Aurelie C Lozano Aurelie C Lozano

Aurelie C Lozano is a research staff member in the Machine Learning group at the IBM T.J. Watson Research Center. She received her Ph.D. from Princeton University, where she was recipient of the Gordon Y.S. Wu Fellowship, the University's highest award for graduate students in engineering and computer science. Aurelie's research interests include machine learning, statistics and data mining. Her current focus is on high dimensional data analysis and predictive modeling, with applications including computational biology, business analytics, and environmental sciences.

Robust Sparse Estimation of Multiresponse Regression and Inverse Covariance Matrix
Robustness is an important aspect often overlooked in the sparse learning literature, while critical when dealing with high dimensional noisy data. The traditional penalized likelihood-based estimators lack resilience with respect to outliers and model misspecification, hence sparse learning methods such as the Lasso break down. In this talk, we will present an alternative approach, that of minimizing regularized distance criteria, which are motivated by the minimum distance functionals used in nonparametric methods for their automatic¯ robustness. We shall provide theoretical justification for the proposed estimators, and also shed light on their robustness by connecting them to weighted versions of lasso and graphical lasso, where the weights intuitively explain the robustness. We shall illustrate the relevance of our approach through simulations and genomic data analysis. These also confirm that outliers can severely influence the variable selection accuracy of existing sparse learning methods.

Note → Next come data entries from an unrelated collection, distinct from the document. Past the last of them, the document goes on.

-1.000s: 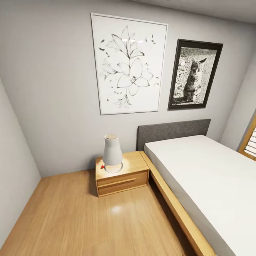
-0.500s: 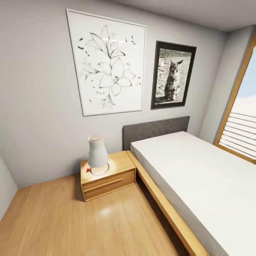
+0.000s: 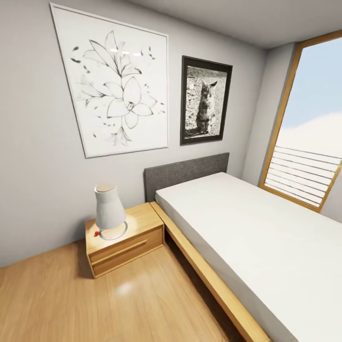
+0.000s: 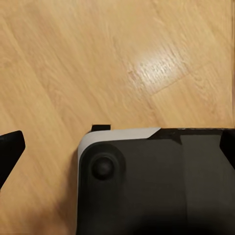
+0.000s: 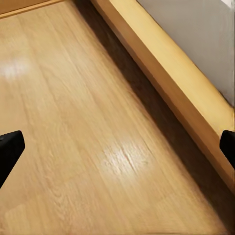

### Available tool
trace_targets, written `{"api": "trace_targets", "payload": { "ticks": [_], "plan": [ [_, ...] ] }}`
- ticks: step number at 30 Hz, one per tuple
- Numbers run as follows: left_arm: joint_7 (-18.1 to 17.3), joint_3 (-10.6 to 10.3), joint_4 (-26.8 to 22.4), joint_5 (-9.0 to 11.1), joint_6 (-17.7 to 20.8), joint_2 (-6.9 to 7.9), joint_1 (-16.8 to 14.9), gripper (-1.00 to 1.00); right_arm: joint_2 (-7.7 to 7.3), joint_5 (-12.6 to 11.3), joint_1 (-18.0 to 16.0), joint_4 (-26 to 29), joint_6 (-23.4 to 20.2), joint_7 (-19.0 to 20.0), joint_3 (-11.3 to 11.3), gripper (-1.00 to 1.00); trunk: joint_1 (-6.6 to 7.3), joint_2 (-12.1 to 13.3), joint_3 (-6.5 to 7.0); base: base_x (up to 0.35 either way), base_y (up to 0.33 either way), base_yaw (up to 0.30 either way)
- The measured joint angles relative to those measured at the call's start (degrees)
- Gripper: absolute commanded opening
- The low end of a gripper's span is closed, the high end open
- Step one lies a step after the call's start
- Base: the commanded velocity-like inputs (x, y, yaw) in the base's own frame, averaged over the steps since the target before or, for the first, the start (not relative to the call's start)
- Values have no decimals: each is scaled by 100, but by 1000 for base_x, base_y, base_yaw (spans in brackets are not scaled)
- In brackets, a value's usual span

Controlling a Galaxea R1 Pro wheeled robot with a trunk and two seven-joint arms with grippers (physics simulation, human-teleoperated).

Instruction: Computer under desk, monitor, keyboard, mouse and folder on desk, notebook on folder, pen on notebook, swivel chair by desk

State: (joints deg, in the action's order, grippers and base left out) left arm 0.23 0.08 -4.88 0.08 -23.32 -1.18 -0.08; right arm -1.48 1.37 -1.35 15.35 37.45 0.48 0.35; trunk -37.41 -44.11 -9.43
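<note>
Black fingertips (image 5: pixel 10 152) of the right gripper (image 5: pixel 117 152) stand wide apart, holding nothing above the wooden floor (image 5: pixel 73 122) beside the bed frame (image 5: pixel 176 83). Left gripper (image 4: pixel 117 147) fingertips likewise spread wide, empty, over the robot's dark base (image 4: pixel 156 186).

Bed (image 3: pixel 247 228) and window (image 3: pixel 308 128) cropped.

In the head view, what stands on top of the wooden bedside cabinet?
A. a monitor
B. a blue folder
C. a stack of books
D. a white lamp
D: a white lamp with a round base stands on the wooden bedside cabinet, beside the bed and below the flower picture.
</note>
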Motion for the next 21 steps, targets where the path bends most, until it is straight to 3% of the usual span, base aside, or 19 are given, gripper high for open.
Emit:
{"api": "trace_targets", "payload": {
  "ticks": [11,21],
  "plan": [
    [0,0,6,0,-1,4,0,100,-1,24,0,-5,0,-7,-4,100,0,0,0,0,0,-294],
    [0,0,6,0,1,4,0,100,-193,20,0,103,0,-33,-20,100,0,0,0,0,0,-294]
  ]
}}
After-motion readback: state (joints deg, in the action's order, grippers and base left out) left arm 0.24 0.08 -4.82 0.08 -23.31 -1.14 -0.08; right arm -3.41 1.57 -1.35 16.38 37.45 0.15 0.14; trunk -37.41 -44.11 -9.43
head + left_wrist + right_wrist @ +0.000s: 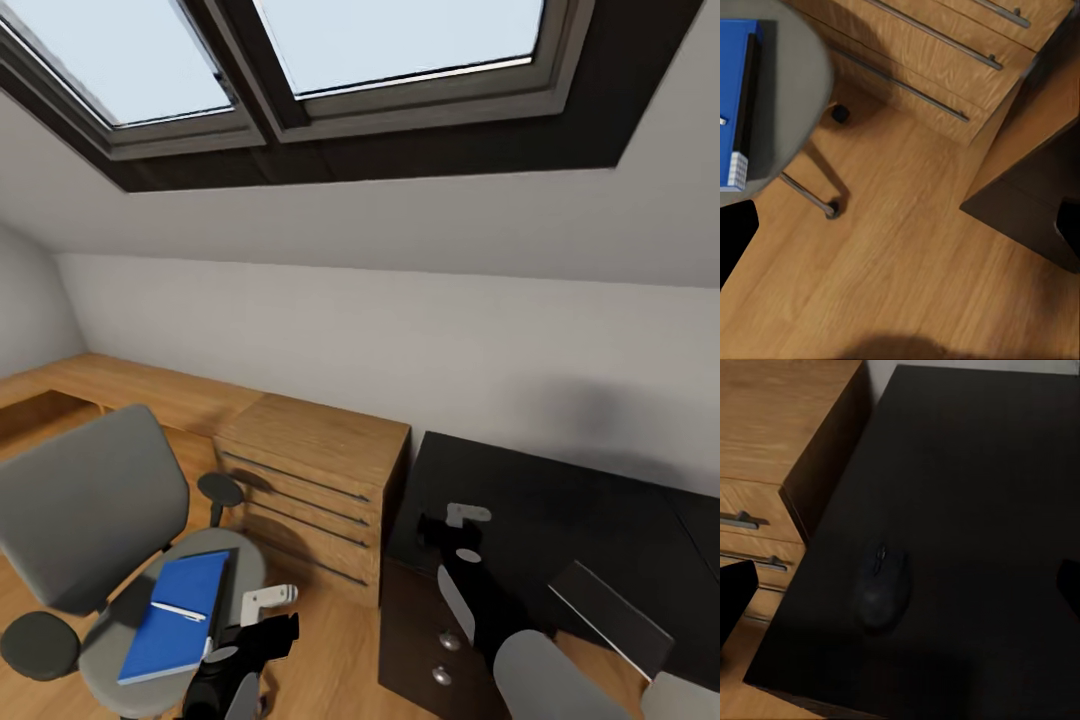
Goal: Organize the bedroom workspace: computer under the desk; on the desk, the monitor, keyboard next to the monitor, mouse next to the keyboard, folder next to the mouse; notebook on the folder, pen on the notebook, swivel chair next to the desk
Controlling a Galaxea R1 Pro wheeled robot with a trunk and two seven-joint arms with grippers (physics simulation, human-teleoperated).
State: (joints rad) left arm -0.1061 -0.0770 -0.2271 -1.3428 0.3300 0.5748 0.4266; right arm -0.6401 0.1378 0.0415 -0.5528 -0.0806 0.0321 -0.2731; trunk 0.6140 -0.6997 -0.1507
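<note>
Over the head camera I see the swivel chair (90, 520) at lower left, the blue folder (175, 620) lying flat on its seat with a white pen (178, 611) across the cover. My left end effector (268, 598) hangs just beside the seat; my right end effector (468, 516) sits above the black table (560, 510), which stands against a light-wood cabinet (310, 490).

From the left wrist, the folder's corner and the wood floor (892, 247) lie below, fingers spread apart.

From the right wrist, a dark mouse (881, 585) rests on the table near its edge, fingers apart; it is hard to make out.
</note>
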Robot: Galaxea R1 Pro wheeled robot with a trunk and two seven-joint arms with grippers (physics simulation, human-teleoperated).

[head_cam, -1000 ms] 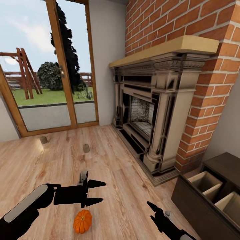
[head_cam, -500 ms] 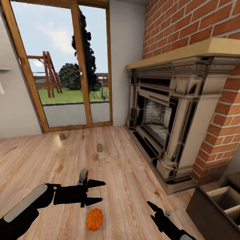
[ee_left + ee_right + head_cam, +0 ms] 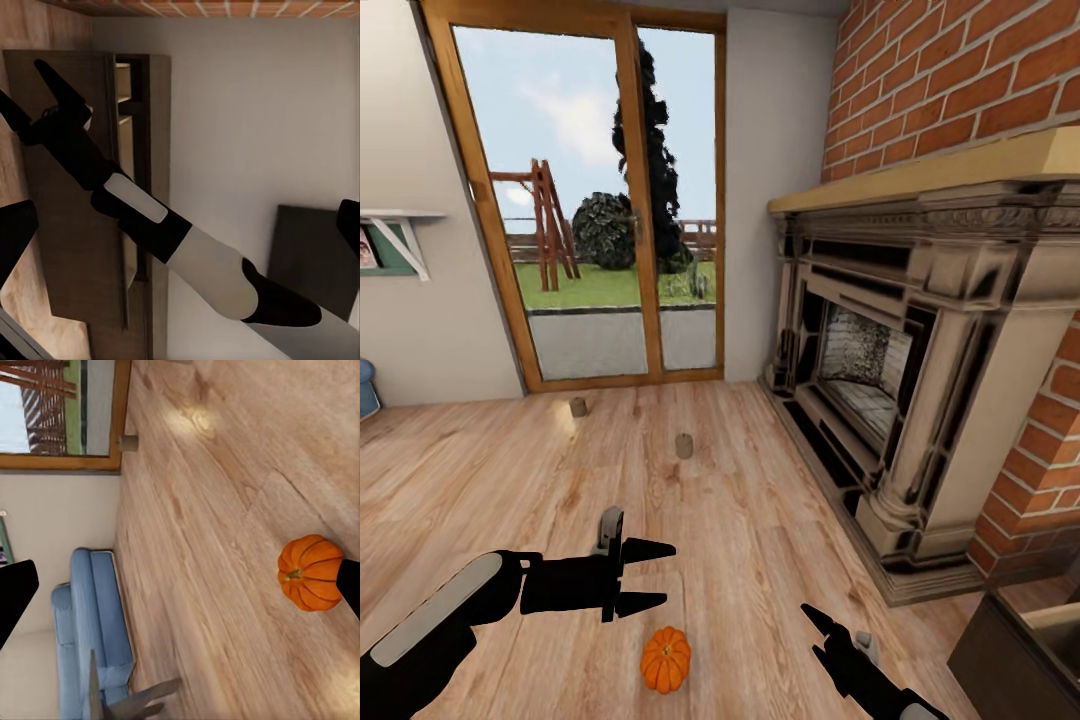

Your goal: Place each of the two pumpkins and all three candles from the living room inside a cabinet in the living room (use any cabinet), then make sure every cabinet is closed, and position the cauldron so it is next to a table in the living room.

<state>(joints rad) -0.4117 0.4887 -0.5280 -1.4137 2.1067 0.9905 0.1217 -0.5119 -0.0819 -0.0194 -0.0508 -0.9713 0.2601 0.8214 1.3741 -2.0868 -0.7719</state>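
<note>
1. We are on the wood floor (image 3: pixel 480 480) in front of the brick fireplace (image 3: pixel 900 370), and most of the task looks still ahead of us.
2. One pumpkin (image 3: pixel 665 659) sits on the floor just ahead, between our two arms; it also shows close to the right fingers in the right wrist view (image 3: pixel 311 572). It is not yet picked up.
3. Two candles stand farther off on the floor: one (image 3: pixel 684 445) in the middle of the room, another (image 3: pixel 578 407) near the glass patio door (image 3: pixel 610 200).
4. The left pincer (image 3: pixel 645 577) is spread open and empty, hovering above the floor near the pumpkin.
5. The right pincer (image 3: pixel 830 630) holds nothing that we can see; its fingers appear parted, though the head view shows it poorly.
6. The cabinet (image 3: pixel 1020 655) peeks in at the lower right; the left wrist view shows it (image 3: pixel 75 225) with pale drawer interiors exposed, so it remains open.
7. We judge that loading the pumpkin and candles, closing the drawers and moving the cauldron all remain.
</note>
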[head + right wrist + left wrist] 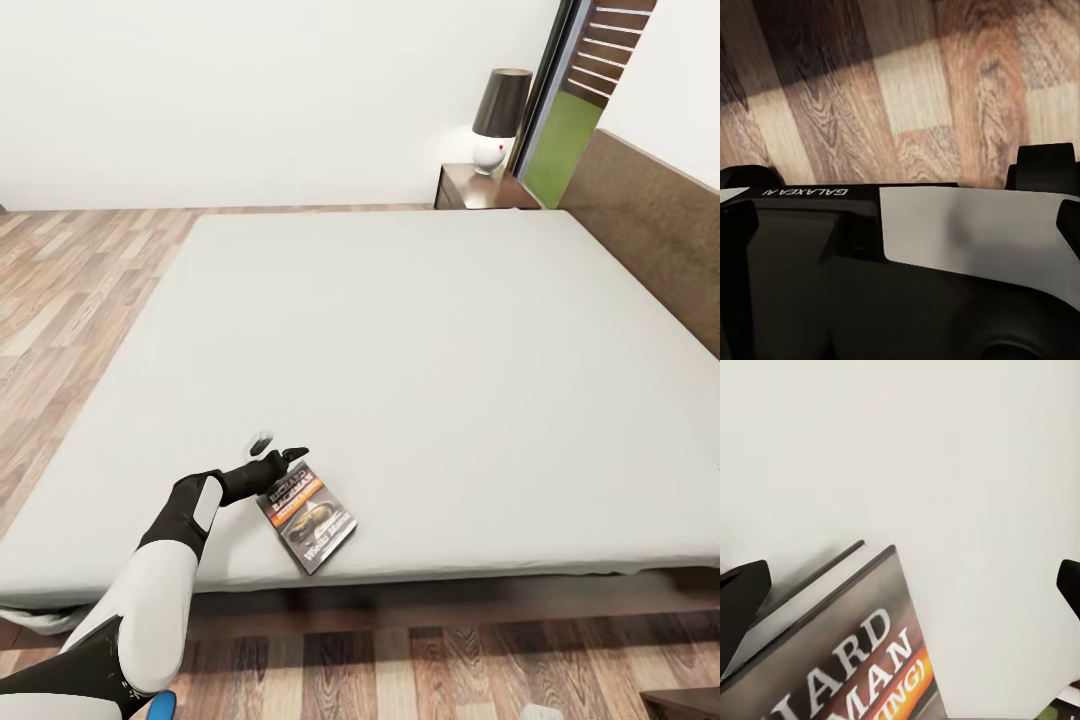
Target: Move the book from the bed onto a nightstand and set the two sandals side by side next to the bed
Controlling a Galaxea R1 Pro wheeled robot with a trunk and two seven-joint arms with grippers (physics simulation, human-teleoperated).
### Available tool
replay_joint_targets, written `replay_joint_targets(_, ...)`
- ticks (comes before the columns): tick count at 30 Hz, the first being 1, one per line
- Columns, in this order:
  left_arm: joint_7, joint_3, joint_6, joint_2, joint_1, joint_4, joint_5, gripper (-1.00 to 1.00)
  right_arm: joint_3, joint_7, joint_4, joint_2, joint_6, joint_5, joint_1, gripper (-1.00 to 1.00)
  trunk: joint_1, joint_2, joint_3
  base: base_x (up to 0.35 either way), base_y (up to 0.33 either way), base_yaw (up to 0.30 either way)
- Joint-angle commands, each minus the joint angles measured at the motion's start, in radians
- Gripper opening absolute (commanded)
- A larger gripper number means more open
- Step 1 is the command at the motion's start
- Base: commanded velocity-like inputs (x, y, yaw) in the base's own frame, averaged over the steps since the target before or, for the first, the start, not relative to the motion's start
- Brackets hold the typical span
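Note:
The book (307, 518), dark with an orange band, lies flat on the pale grey mattress of the bed (400, 340), close to its near edge. My left gripper (278, 448) hovers open just past the book's far left corner and holds nothing. In the left wrist view the book (840, 660) lies between the spread fingertips (739, 600), partly inside the open left gripper (904, 592). A nightstand (470, 187) stands beyond the bed's far corner. My right gripper (900, 225) is open over the robot's own body. A bit of bright blue (160, 705) shows by my left arm; I cannot tell whether it is a sandal.
A white lamp with a dark shade (497, 120) stands on the nightstand. The wooden headboard (650, 230) runs along the bed's right side. Wood plank floor (70, 290) lies left of the bed and in front of it. A dark brown corner (690, 702) shows at the bottom right.

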Motion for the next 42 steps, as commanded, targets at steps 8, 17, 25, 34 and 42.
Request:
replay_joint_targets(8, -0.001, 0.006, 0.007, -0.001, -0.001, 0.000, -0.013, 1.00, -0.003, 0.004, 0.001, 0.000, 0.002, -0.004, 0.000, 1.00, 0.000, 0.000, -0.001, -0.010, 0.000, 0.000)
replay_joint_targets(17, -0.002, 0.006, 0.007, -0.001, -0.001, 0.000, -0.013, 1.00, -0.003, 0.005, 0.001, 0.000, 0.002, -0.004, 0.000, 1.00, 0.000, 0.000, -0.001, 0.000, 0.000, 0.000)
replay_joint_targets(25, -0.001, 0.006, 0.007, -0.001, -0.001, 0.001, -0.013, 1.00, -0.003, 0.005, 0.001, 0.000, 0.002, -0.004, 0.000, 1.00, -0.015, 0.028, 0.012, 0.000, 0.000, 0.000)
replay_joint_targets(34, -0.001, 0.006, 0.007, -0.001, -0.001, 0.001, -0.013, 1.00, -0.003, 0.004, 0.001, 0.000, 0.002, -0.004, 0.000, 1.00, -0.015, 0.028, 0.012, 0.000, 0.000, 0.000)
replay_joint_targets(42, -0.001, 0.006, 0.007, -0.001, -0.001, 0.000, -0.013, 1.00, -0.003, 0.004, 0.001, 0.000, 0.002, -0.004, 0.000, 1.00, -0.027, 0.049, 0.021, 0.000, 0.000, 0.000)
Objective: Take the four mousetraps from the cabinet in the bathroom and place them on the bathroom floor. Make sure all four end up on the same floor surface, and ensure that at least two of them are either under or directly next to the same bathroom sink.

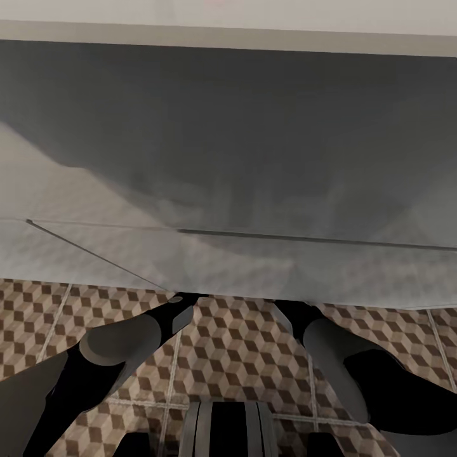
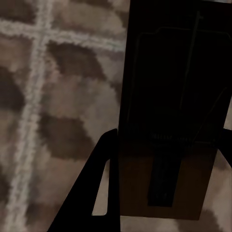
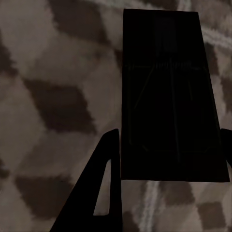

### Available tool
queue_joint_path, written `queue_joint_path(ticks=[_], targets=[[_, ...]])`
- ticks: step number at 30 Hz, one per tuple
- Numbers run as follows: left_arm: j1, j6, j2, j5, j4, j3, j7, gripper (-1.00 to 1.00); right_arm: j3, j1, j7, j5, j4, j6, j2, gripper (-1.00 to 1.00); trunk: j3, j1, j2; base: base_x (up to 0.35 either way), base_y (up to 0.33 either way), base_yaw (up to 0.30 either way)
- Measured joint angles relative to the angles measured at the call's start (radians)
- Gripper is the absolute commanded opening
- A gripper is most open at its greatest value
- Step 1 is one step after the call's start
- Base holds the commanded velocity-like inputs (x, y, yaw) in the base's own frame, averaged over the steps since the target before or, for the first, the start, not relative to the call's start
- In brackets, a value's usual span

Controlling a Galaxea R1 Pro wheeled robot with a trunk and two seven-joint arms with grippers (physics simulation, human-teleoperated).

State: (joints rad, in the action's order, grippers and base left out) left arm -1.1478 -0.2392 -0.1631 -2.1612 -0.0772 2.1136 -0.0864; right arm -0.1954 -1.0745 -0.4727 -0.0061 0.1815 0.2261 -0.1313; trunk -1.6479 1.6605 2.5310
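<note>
A dark-brown mousetrap (image 2: 164,96) with a thin wire bar sits between the fingers of my left gripper (image 2: 169,140), which is shut on it just above the cube-patterned bathroom floor (image 2: 58,121). My right gripper (image 3: 169,133) is shut on a second dark mousetrap (image 3: 166,87), also close over the tiles (image 3: 58,96). In the head view both forearms, left (image 1: 120,343) and right (image 1: 336,355), reach forward and vanish beneath the wide white sink (image 1: 228,158), which hides the hands and traps there.
The sink's white front spans the whole width ahead, with a thin seam (image 1: 304,238) across it. Patterned floor tiles (image 1: 241,343) with pale grout lines lie between my arms. My own trunk (image 1: 228,431) is at the bottom edge.
</note>
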Motion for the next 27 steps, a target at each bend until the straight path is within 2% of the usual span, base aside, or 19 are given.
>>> queue_joint_path(ticks=[9, 20, 21, 27], targets=[[-0.003, 0.003, 0.0, 0.0, -0.003, 0.0, 0.0, -1.0, 0.005, 0.0, 0.0, -0.003, 0.001, 0.0, -0.001, -1.0, 0.0, 0.0, 0.0, 0.0, 0.0, 0.0], [-0.003, 0.003, 0.0, 0.0, -0.003, 0.0, 0.001, -1.0, 0.011, 0.0, 0.0, -0.007, 0.003, -0.002, -0.014, -1.0, 0.0, 0.0, 0.0, 0.0, 0.0, 0.0], [-0.003, 0.003, 0.0, 0.0, -0.003, 0.0, 0.001, -1.0, 0.01, 0.0, 0.0, -0.006, 0.003, -0.003, -0.014, 1.0, 0.0, 0.0, 0.0, 0.0, 0.0, 0.0], [-0.003, 0.003, 0.0, 0.0, -0.003, 0.0, 0.001, -1.0, 0.011, 0.001, 0.003, -0.006, 0.005, -0.007, -0.019, 1.0, 0.0, 0.0, 0.0, 0.0, 0.0, 0.0]])
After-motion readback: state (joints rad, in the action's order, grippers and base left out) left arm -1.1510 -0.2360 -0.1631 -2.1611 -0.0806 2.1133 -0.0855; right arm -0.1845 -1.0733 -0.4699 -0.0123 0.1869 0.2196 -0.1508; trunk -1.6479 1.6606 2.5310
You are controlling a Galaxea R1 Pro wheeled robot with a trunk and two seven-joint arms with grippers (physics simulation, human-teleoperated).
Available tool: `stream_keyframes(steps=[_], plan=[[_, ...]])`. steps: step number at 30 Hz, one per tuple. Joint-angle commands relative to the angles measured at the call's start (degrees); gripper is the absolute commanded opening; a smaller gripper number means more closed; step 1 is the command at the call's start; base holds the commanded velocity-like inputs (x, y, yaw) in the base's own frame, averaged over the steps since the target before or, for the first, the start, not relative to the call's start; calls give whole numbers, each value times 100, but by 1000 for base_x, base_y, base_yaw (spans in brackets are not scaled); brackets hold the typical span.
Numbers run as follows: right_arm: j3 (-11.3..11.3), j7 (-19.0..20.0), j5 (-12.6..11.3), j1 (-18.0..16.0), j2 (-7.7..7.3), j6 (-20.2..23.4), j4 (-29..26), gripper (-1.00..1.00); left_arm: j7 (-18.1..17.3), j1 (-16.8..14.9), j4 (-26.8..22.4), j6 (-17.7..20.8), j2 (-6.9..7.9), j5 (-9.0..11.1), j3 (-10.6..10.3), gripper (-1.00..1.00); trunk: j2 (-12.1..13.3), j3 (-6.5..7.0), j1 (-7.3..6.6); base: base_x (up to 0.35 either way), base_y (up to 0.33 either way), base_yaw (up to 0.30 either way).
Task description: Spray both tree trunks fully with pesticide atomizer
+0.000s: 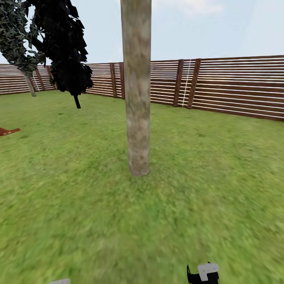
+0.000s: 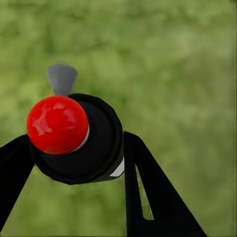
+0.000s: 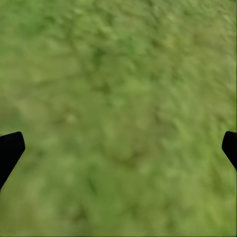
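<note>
on the left, the left pincer [image 2: 74,153] is clamped around the pesticide atomizer [image 2: 79,140], its two black fingers [image 2: 148,187] pressed to either side of the dark round body. the grip sits just below the cap, which looks chosen to leave the red knob [image 2: 57,123] and the small grey nozzle [image 2: 61,79] free for spraying. the atomizer looks like a black cylinder seen end-on, glossy red on top, with a sliver of pale band at its side; it hangs over blurred lawn [image 2: 187,59], off the floor.

in the middle of the head view, a tree trunk [image 1: 137,98] stands close ahead, straight, mottled tan-grey, bare of branches. the robot seems parked facing it so the spray can reach the bark.

on the right, the right pincer [image 3: 118,148] is spread wide and empty over grass, probably kept clear as a spare. the brown slatted fence [image 1: 236,86] runs behind.
</note>
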Motion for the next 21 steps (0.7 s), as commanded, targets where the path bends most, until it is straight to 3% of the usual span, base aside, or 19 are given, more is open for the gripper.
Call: stream_keyframes(steps=[1,9,15,21], plan=[[-1,0,0,0,4,-2,1,100,-1,0,0,1,0,1,3,-100,0,0,0,337,0,0],[-1,5,1,0,16,-3,0,100,-1,0,-3,3,6,5,7,-100,0,0,0,337,0,-10],[-6,0,0,0,0,0,-5,100,5,9,-3,-4,49,17,31,-100,0,0,0,337,0,-154],[-27,-21,7,0,11,21,-78,100,-2,156,-80,-4,72,4,11,-100,0,0,0,337,0,-5]])
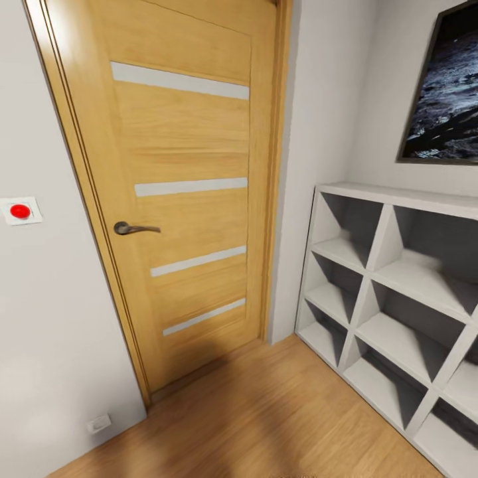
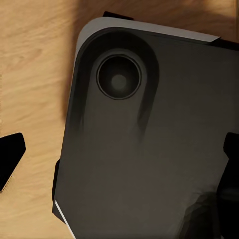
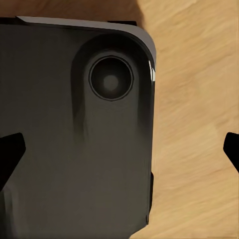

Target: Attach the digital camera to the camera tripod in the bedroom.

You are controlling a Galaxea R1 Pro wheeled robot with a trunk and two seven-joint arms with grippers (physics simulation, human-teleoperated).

Cindi Thomson Cindi Thomson

Cindi Thompson leads Social and Text Analytics Solution development efforts with Deloitte LLP's Analytics practice. She has over 13 years experience in social media analytics, text analytics, and data mining in areas such as social business strategy, document review systems, sentiment analysis, information extraction, and adaptive recommendation systems. Her R&D and project management experience has been in industrial, consulting, and academic settings. Before coming to Deloitte, Cindi worked four years as a professor then joined PwC for six years as a Research Manager before coming to Deloitte. Cindi has a PhD in Computer Sciences from the University of Texas - Austin.

Social Media Analytics - a Business Perspective
Cindi will discuss her experience as part of a Consulting organization with the emerging field of Social Media Analytics. She will present a business case study and some technical background.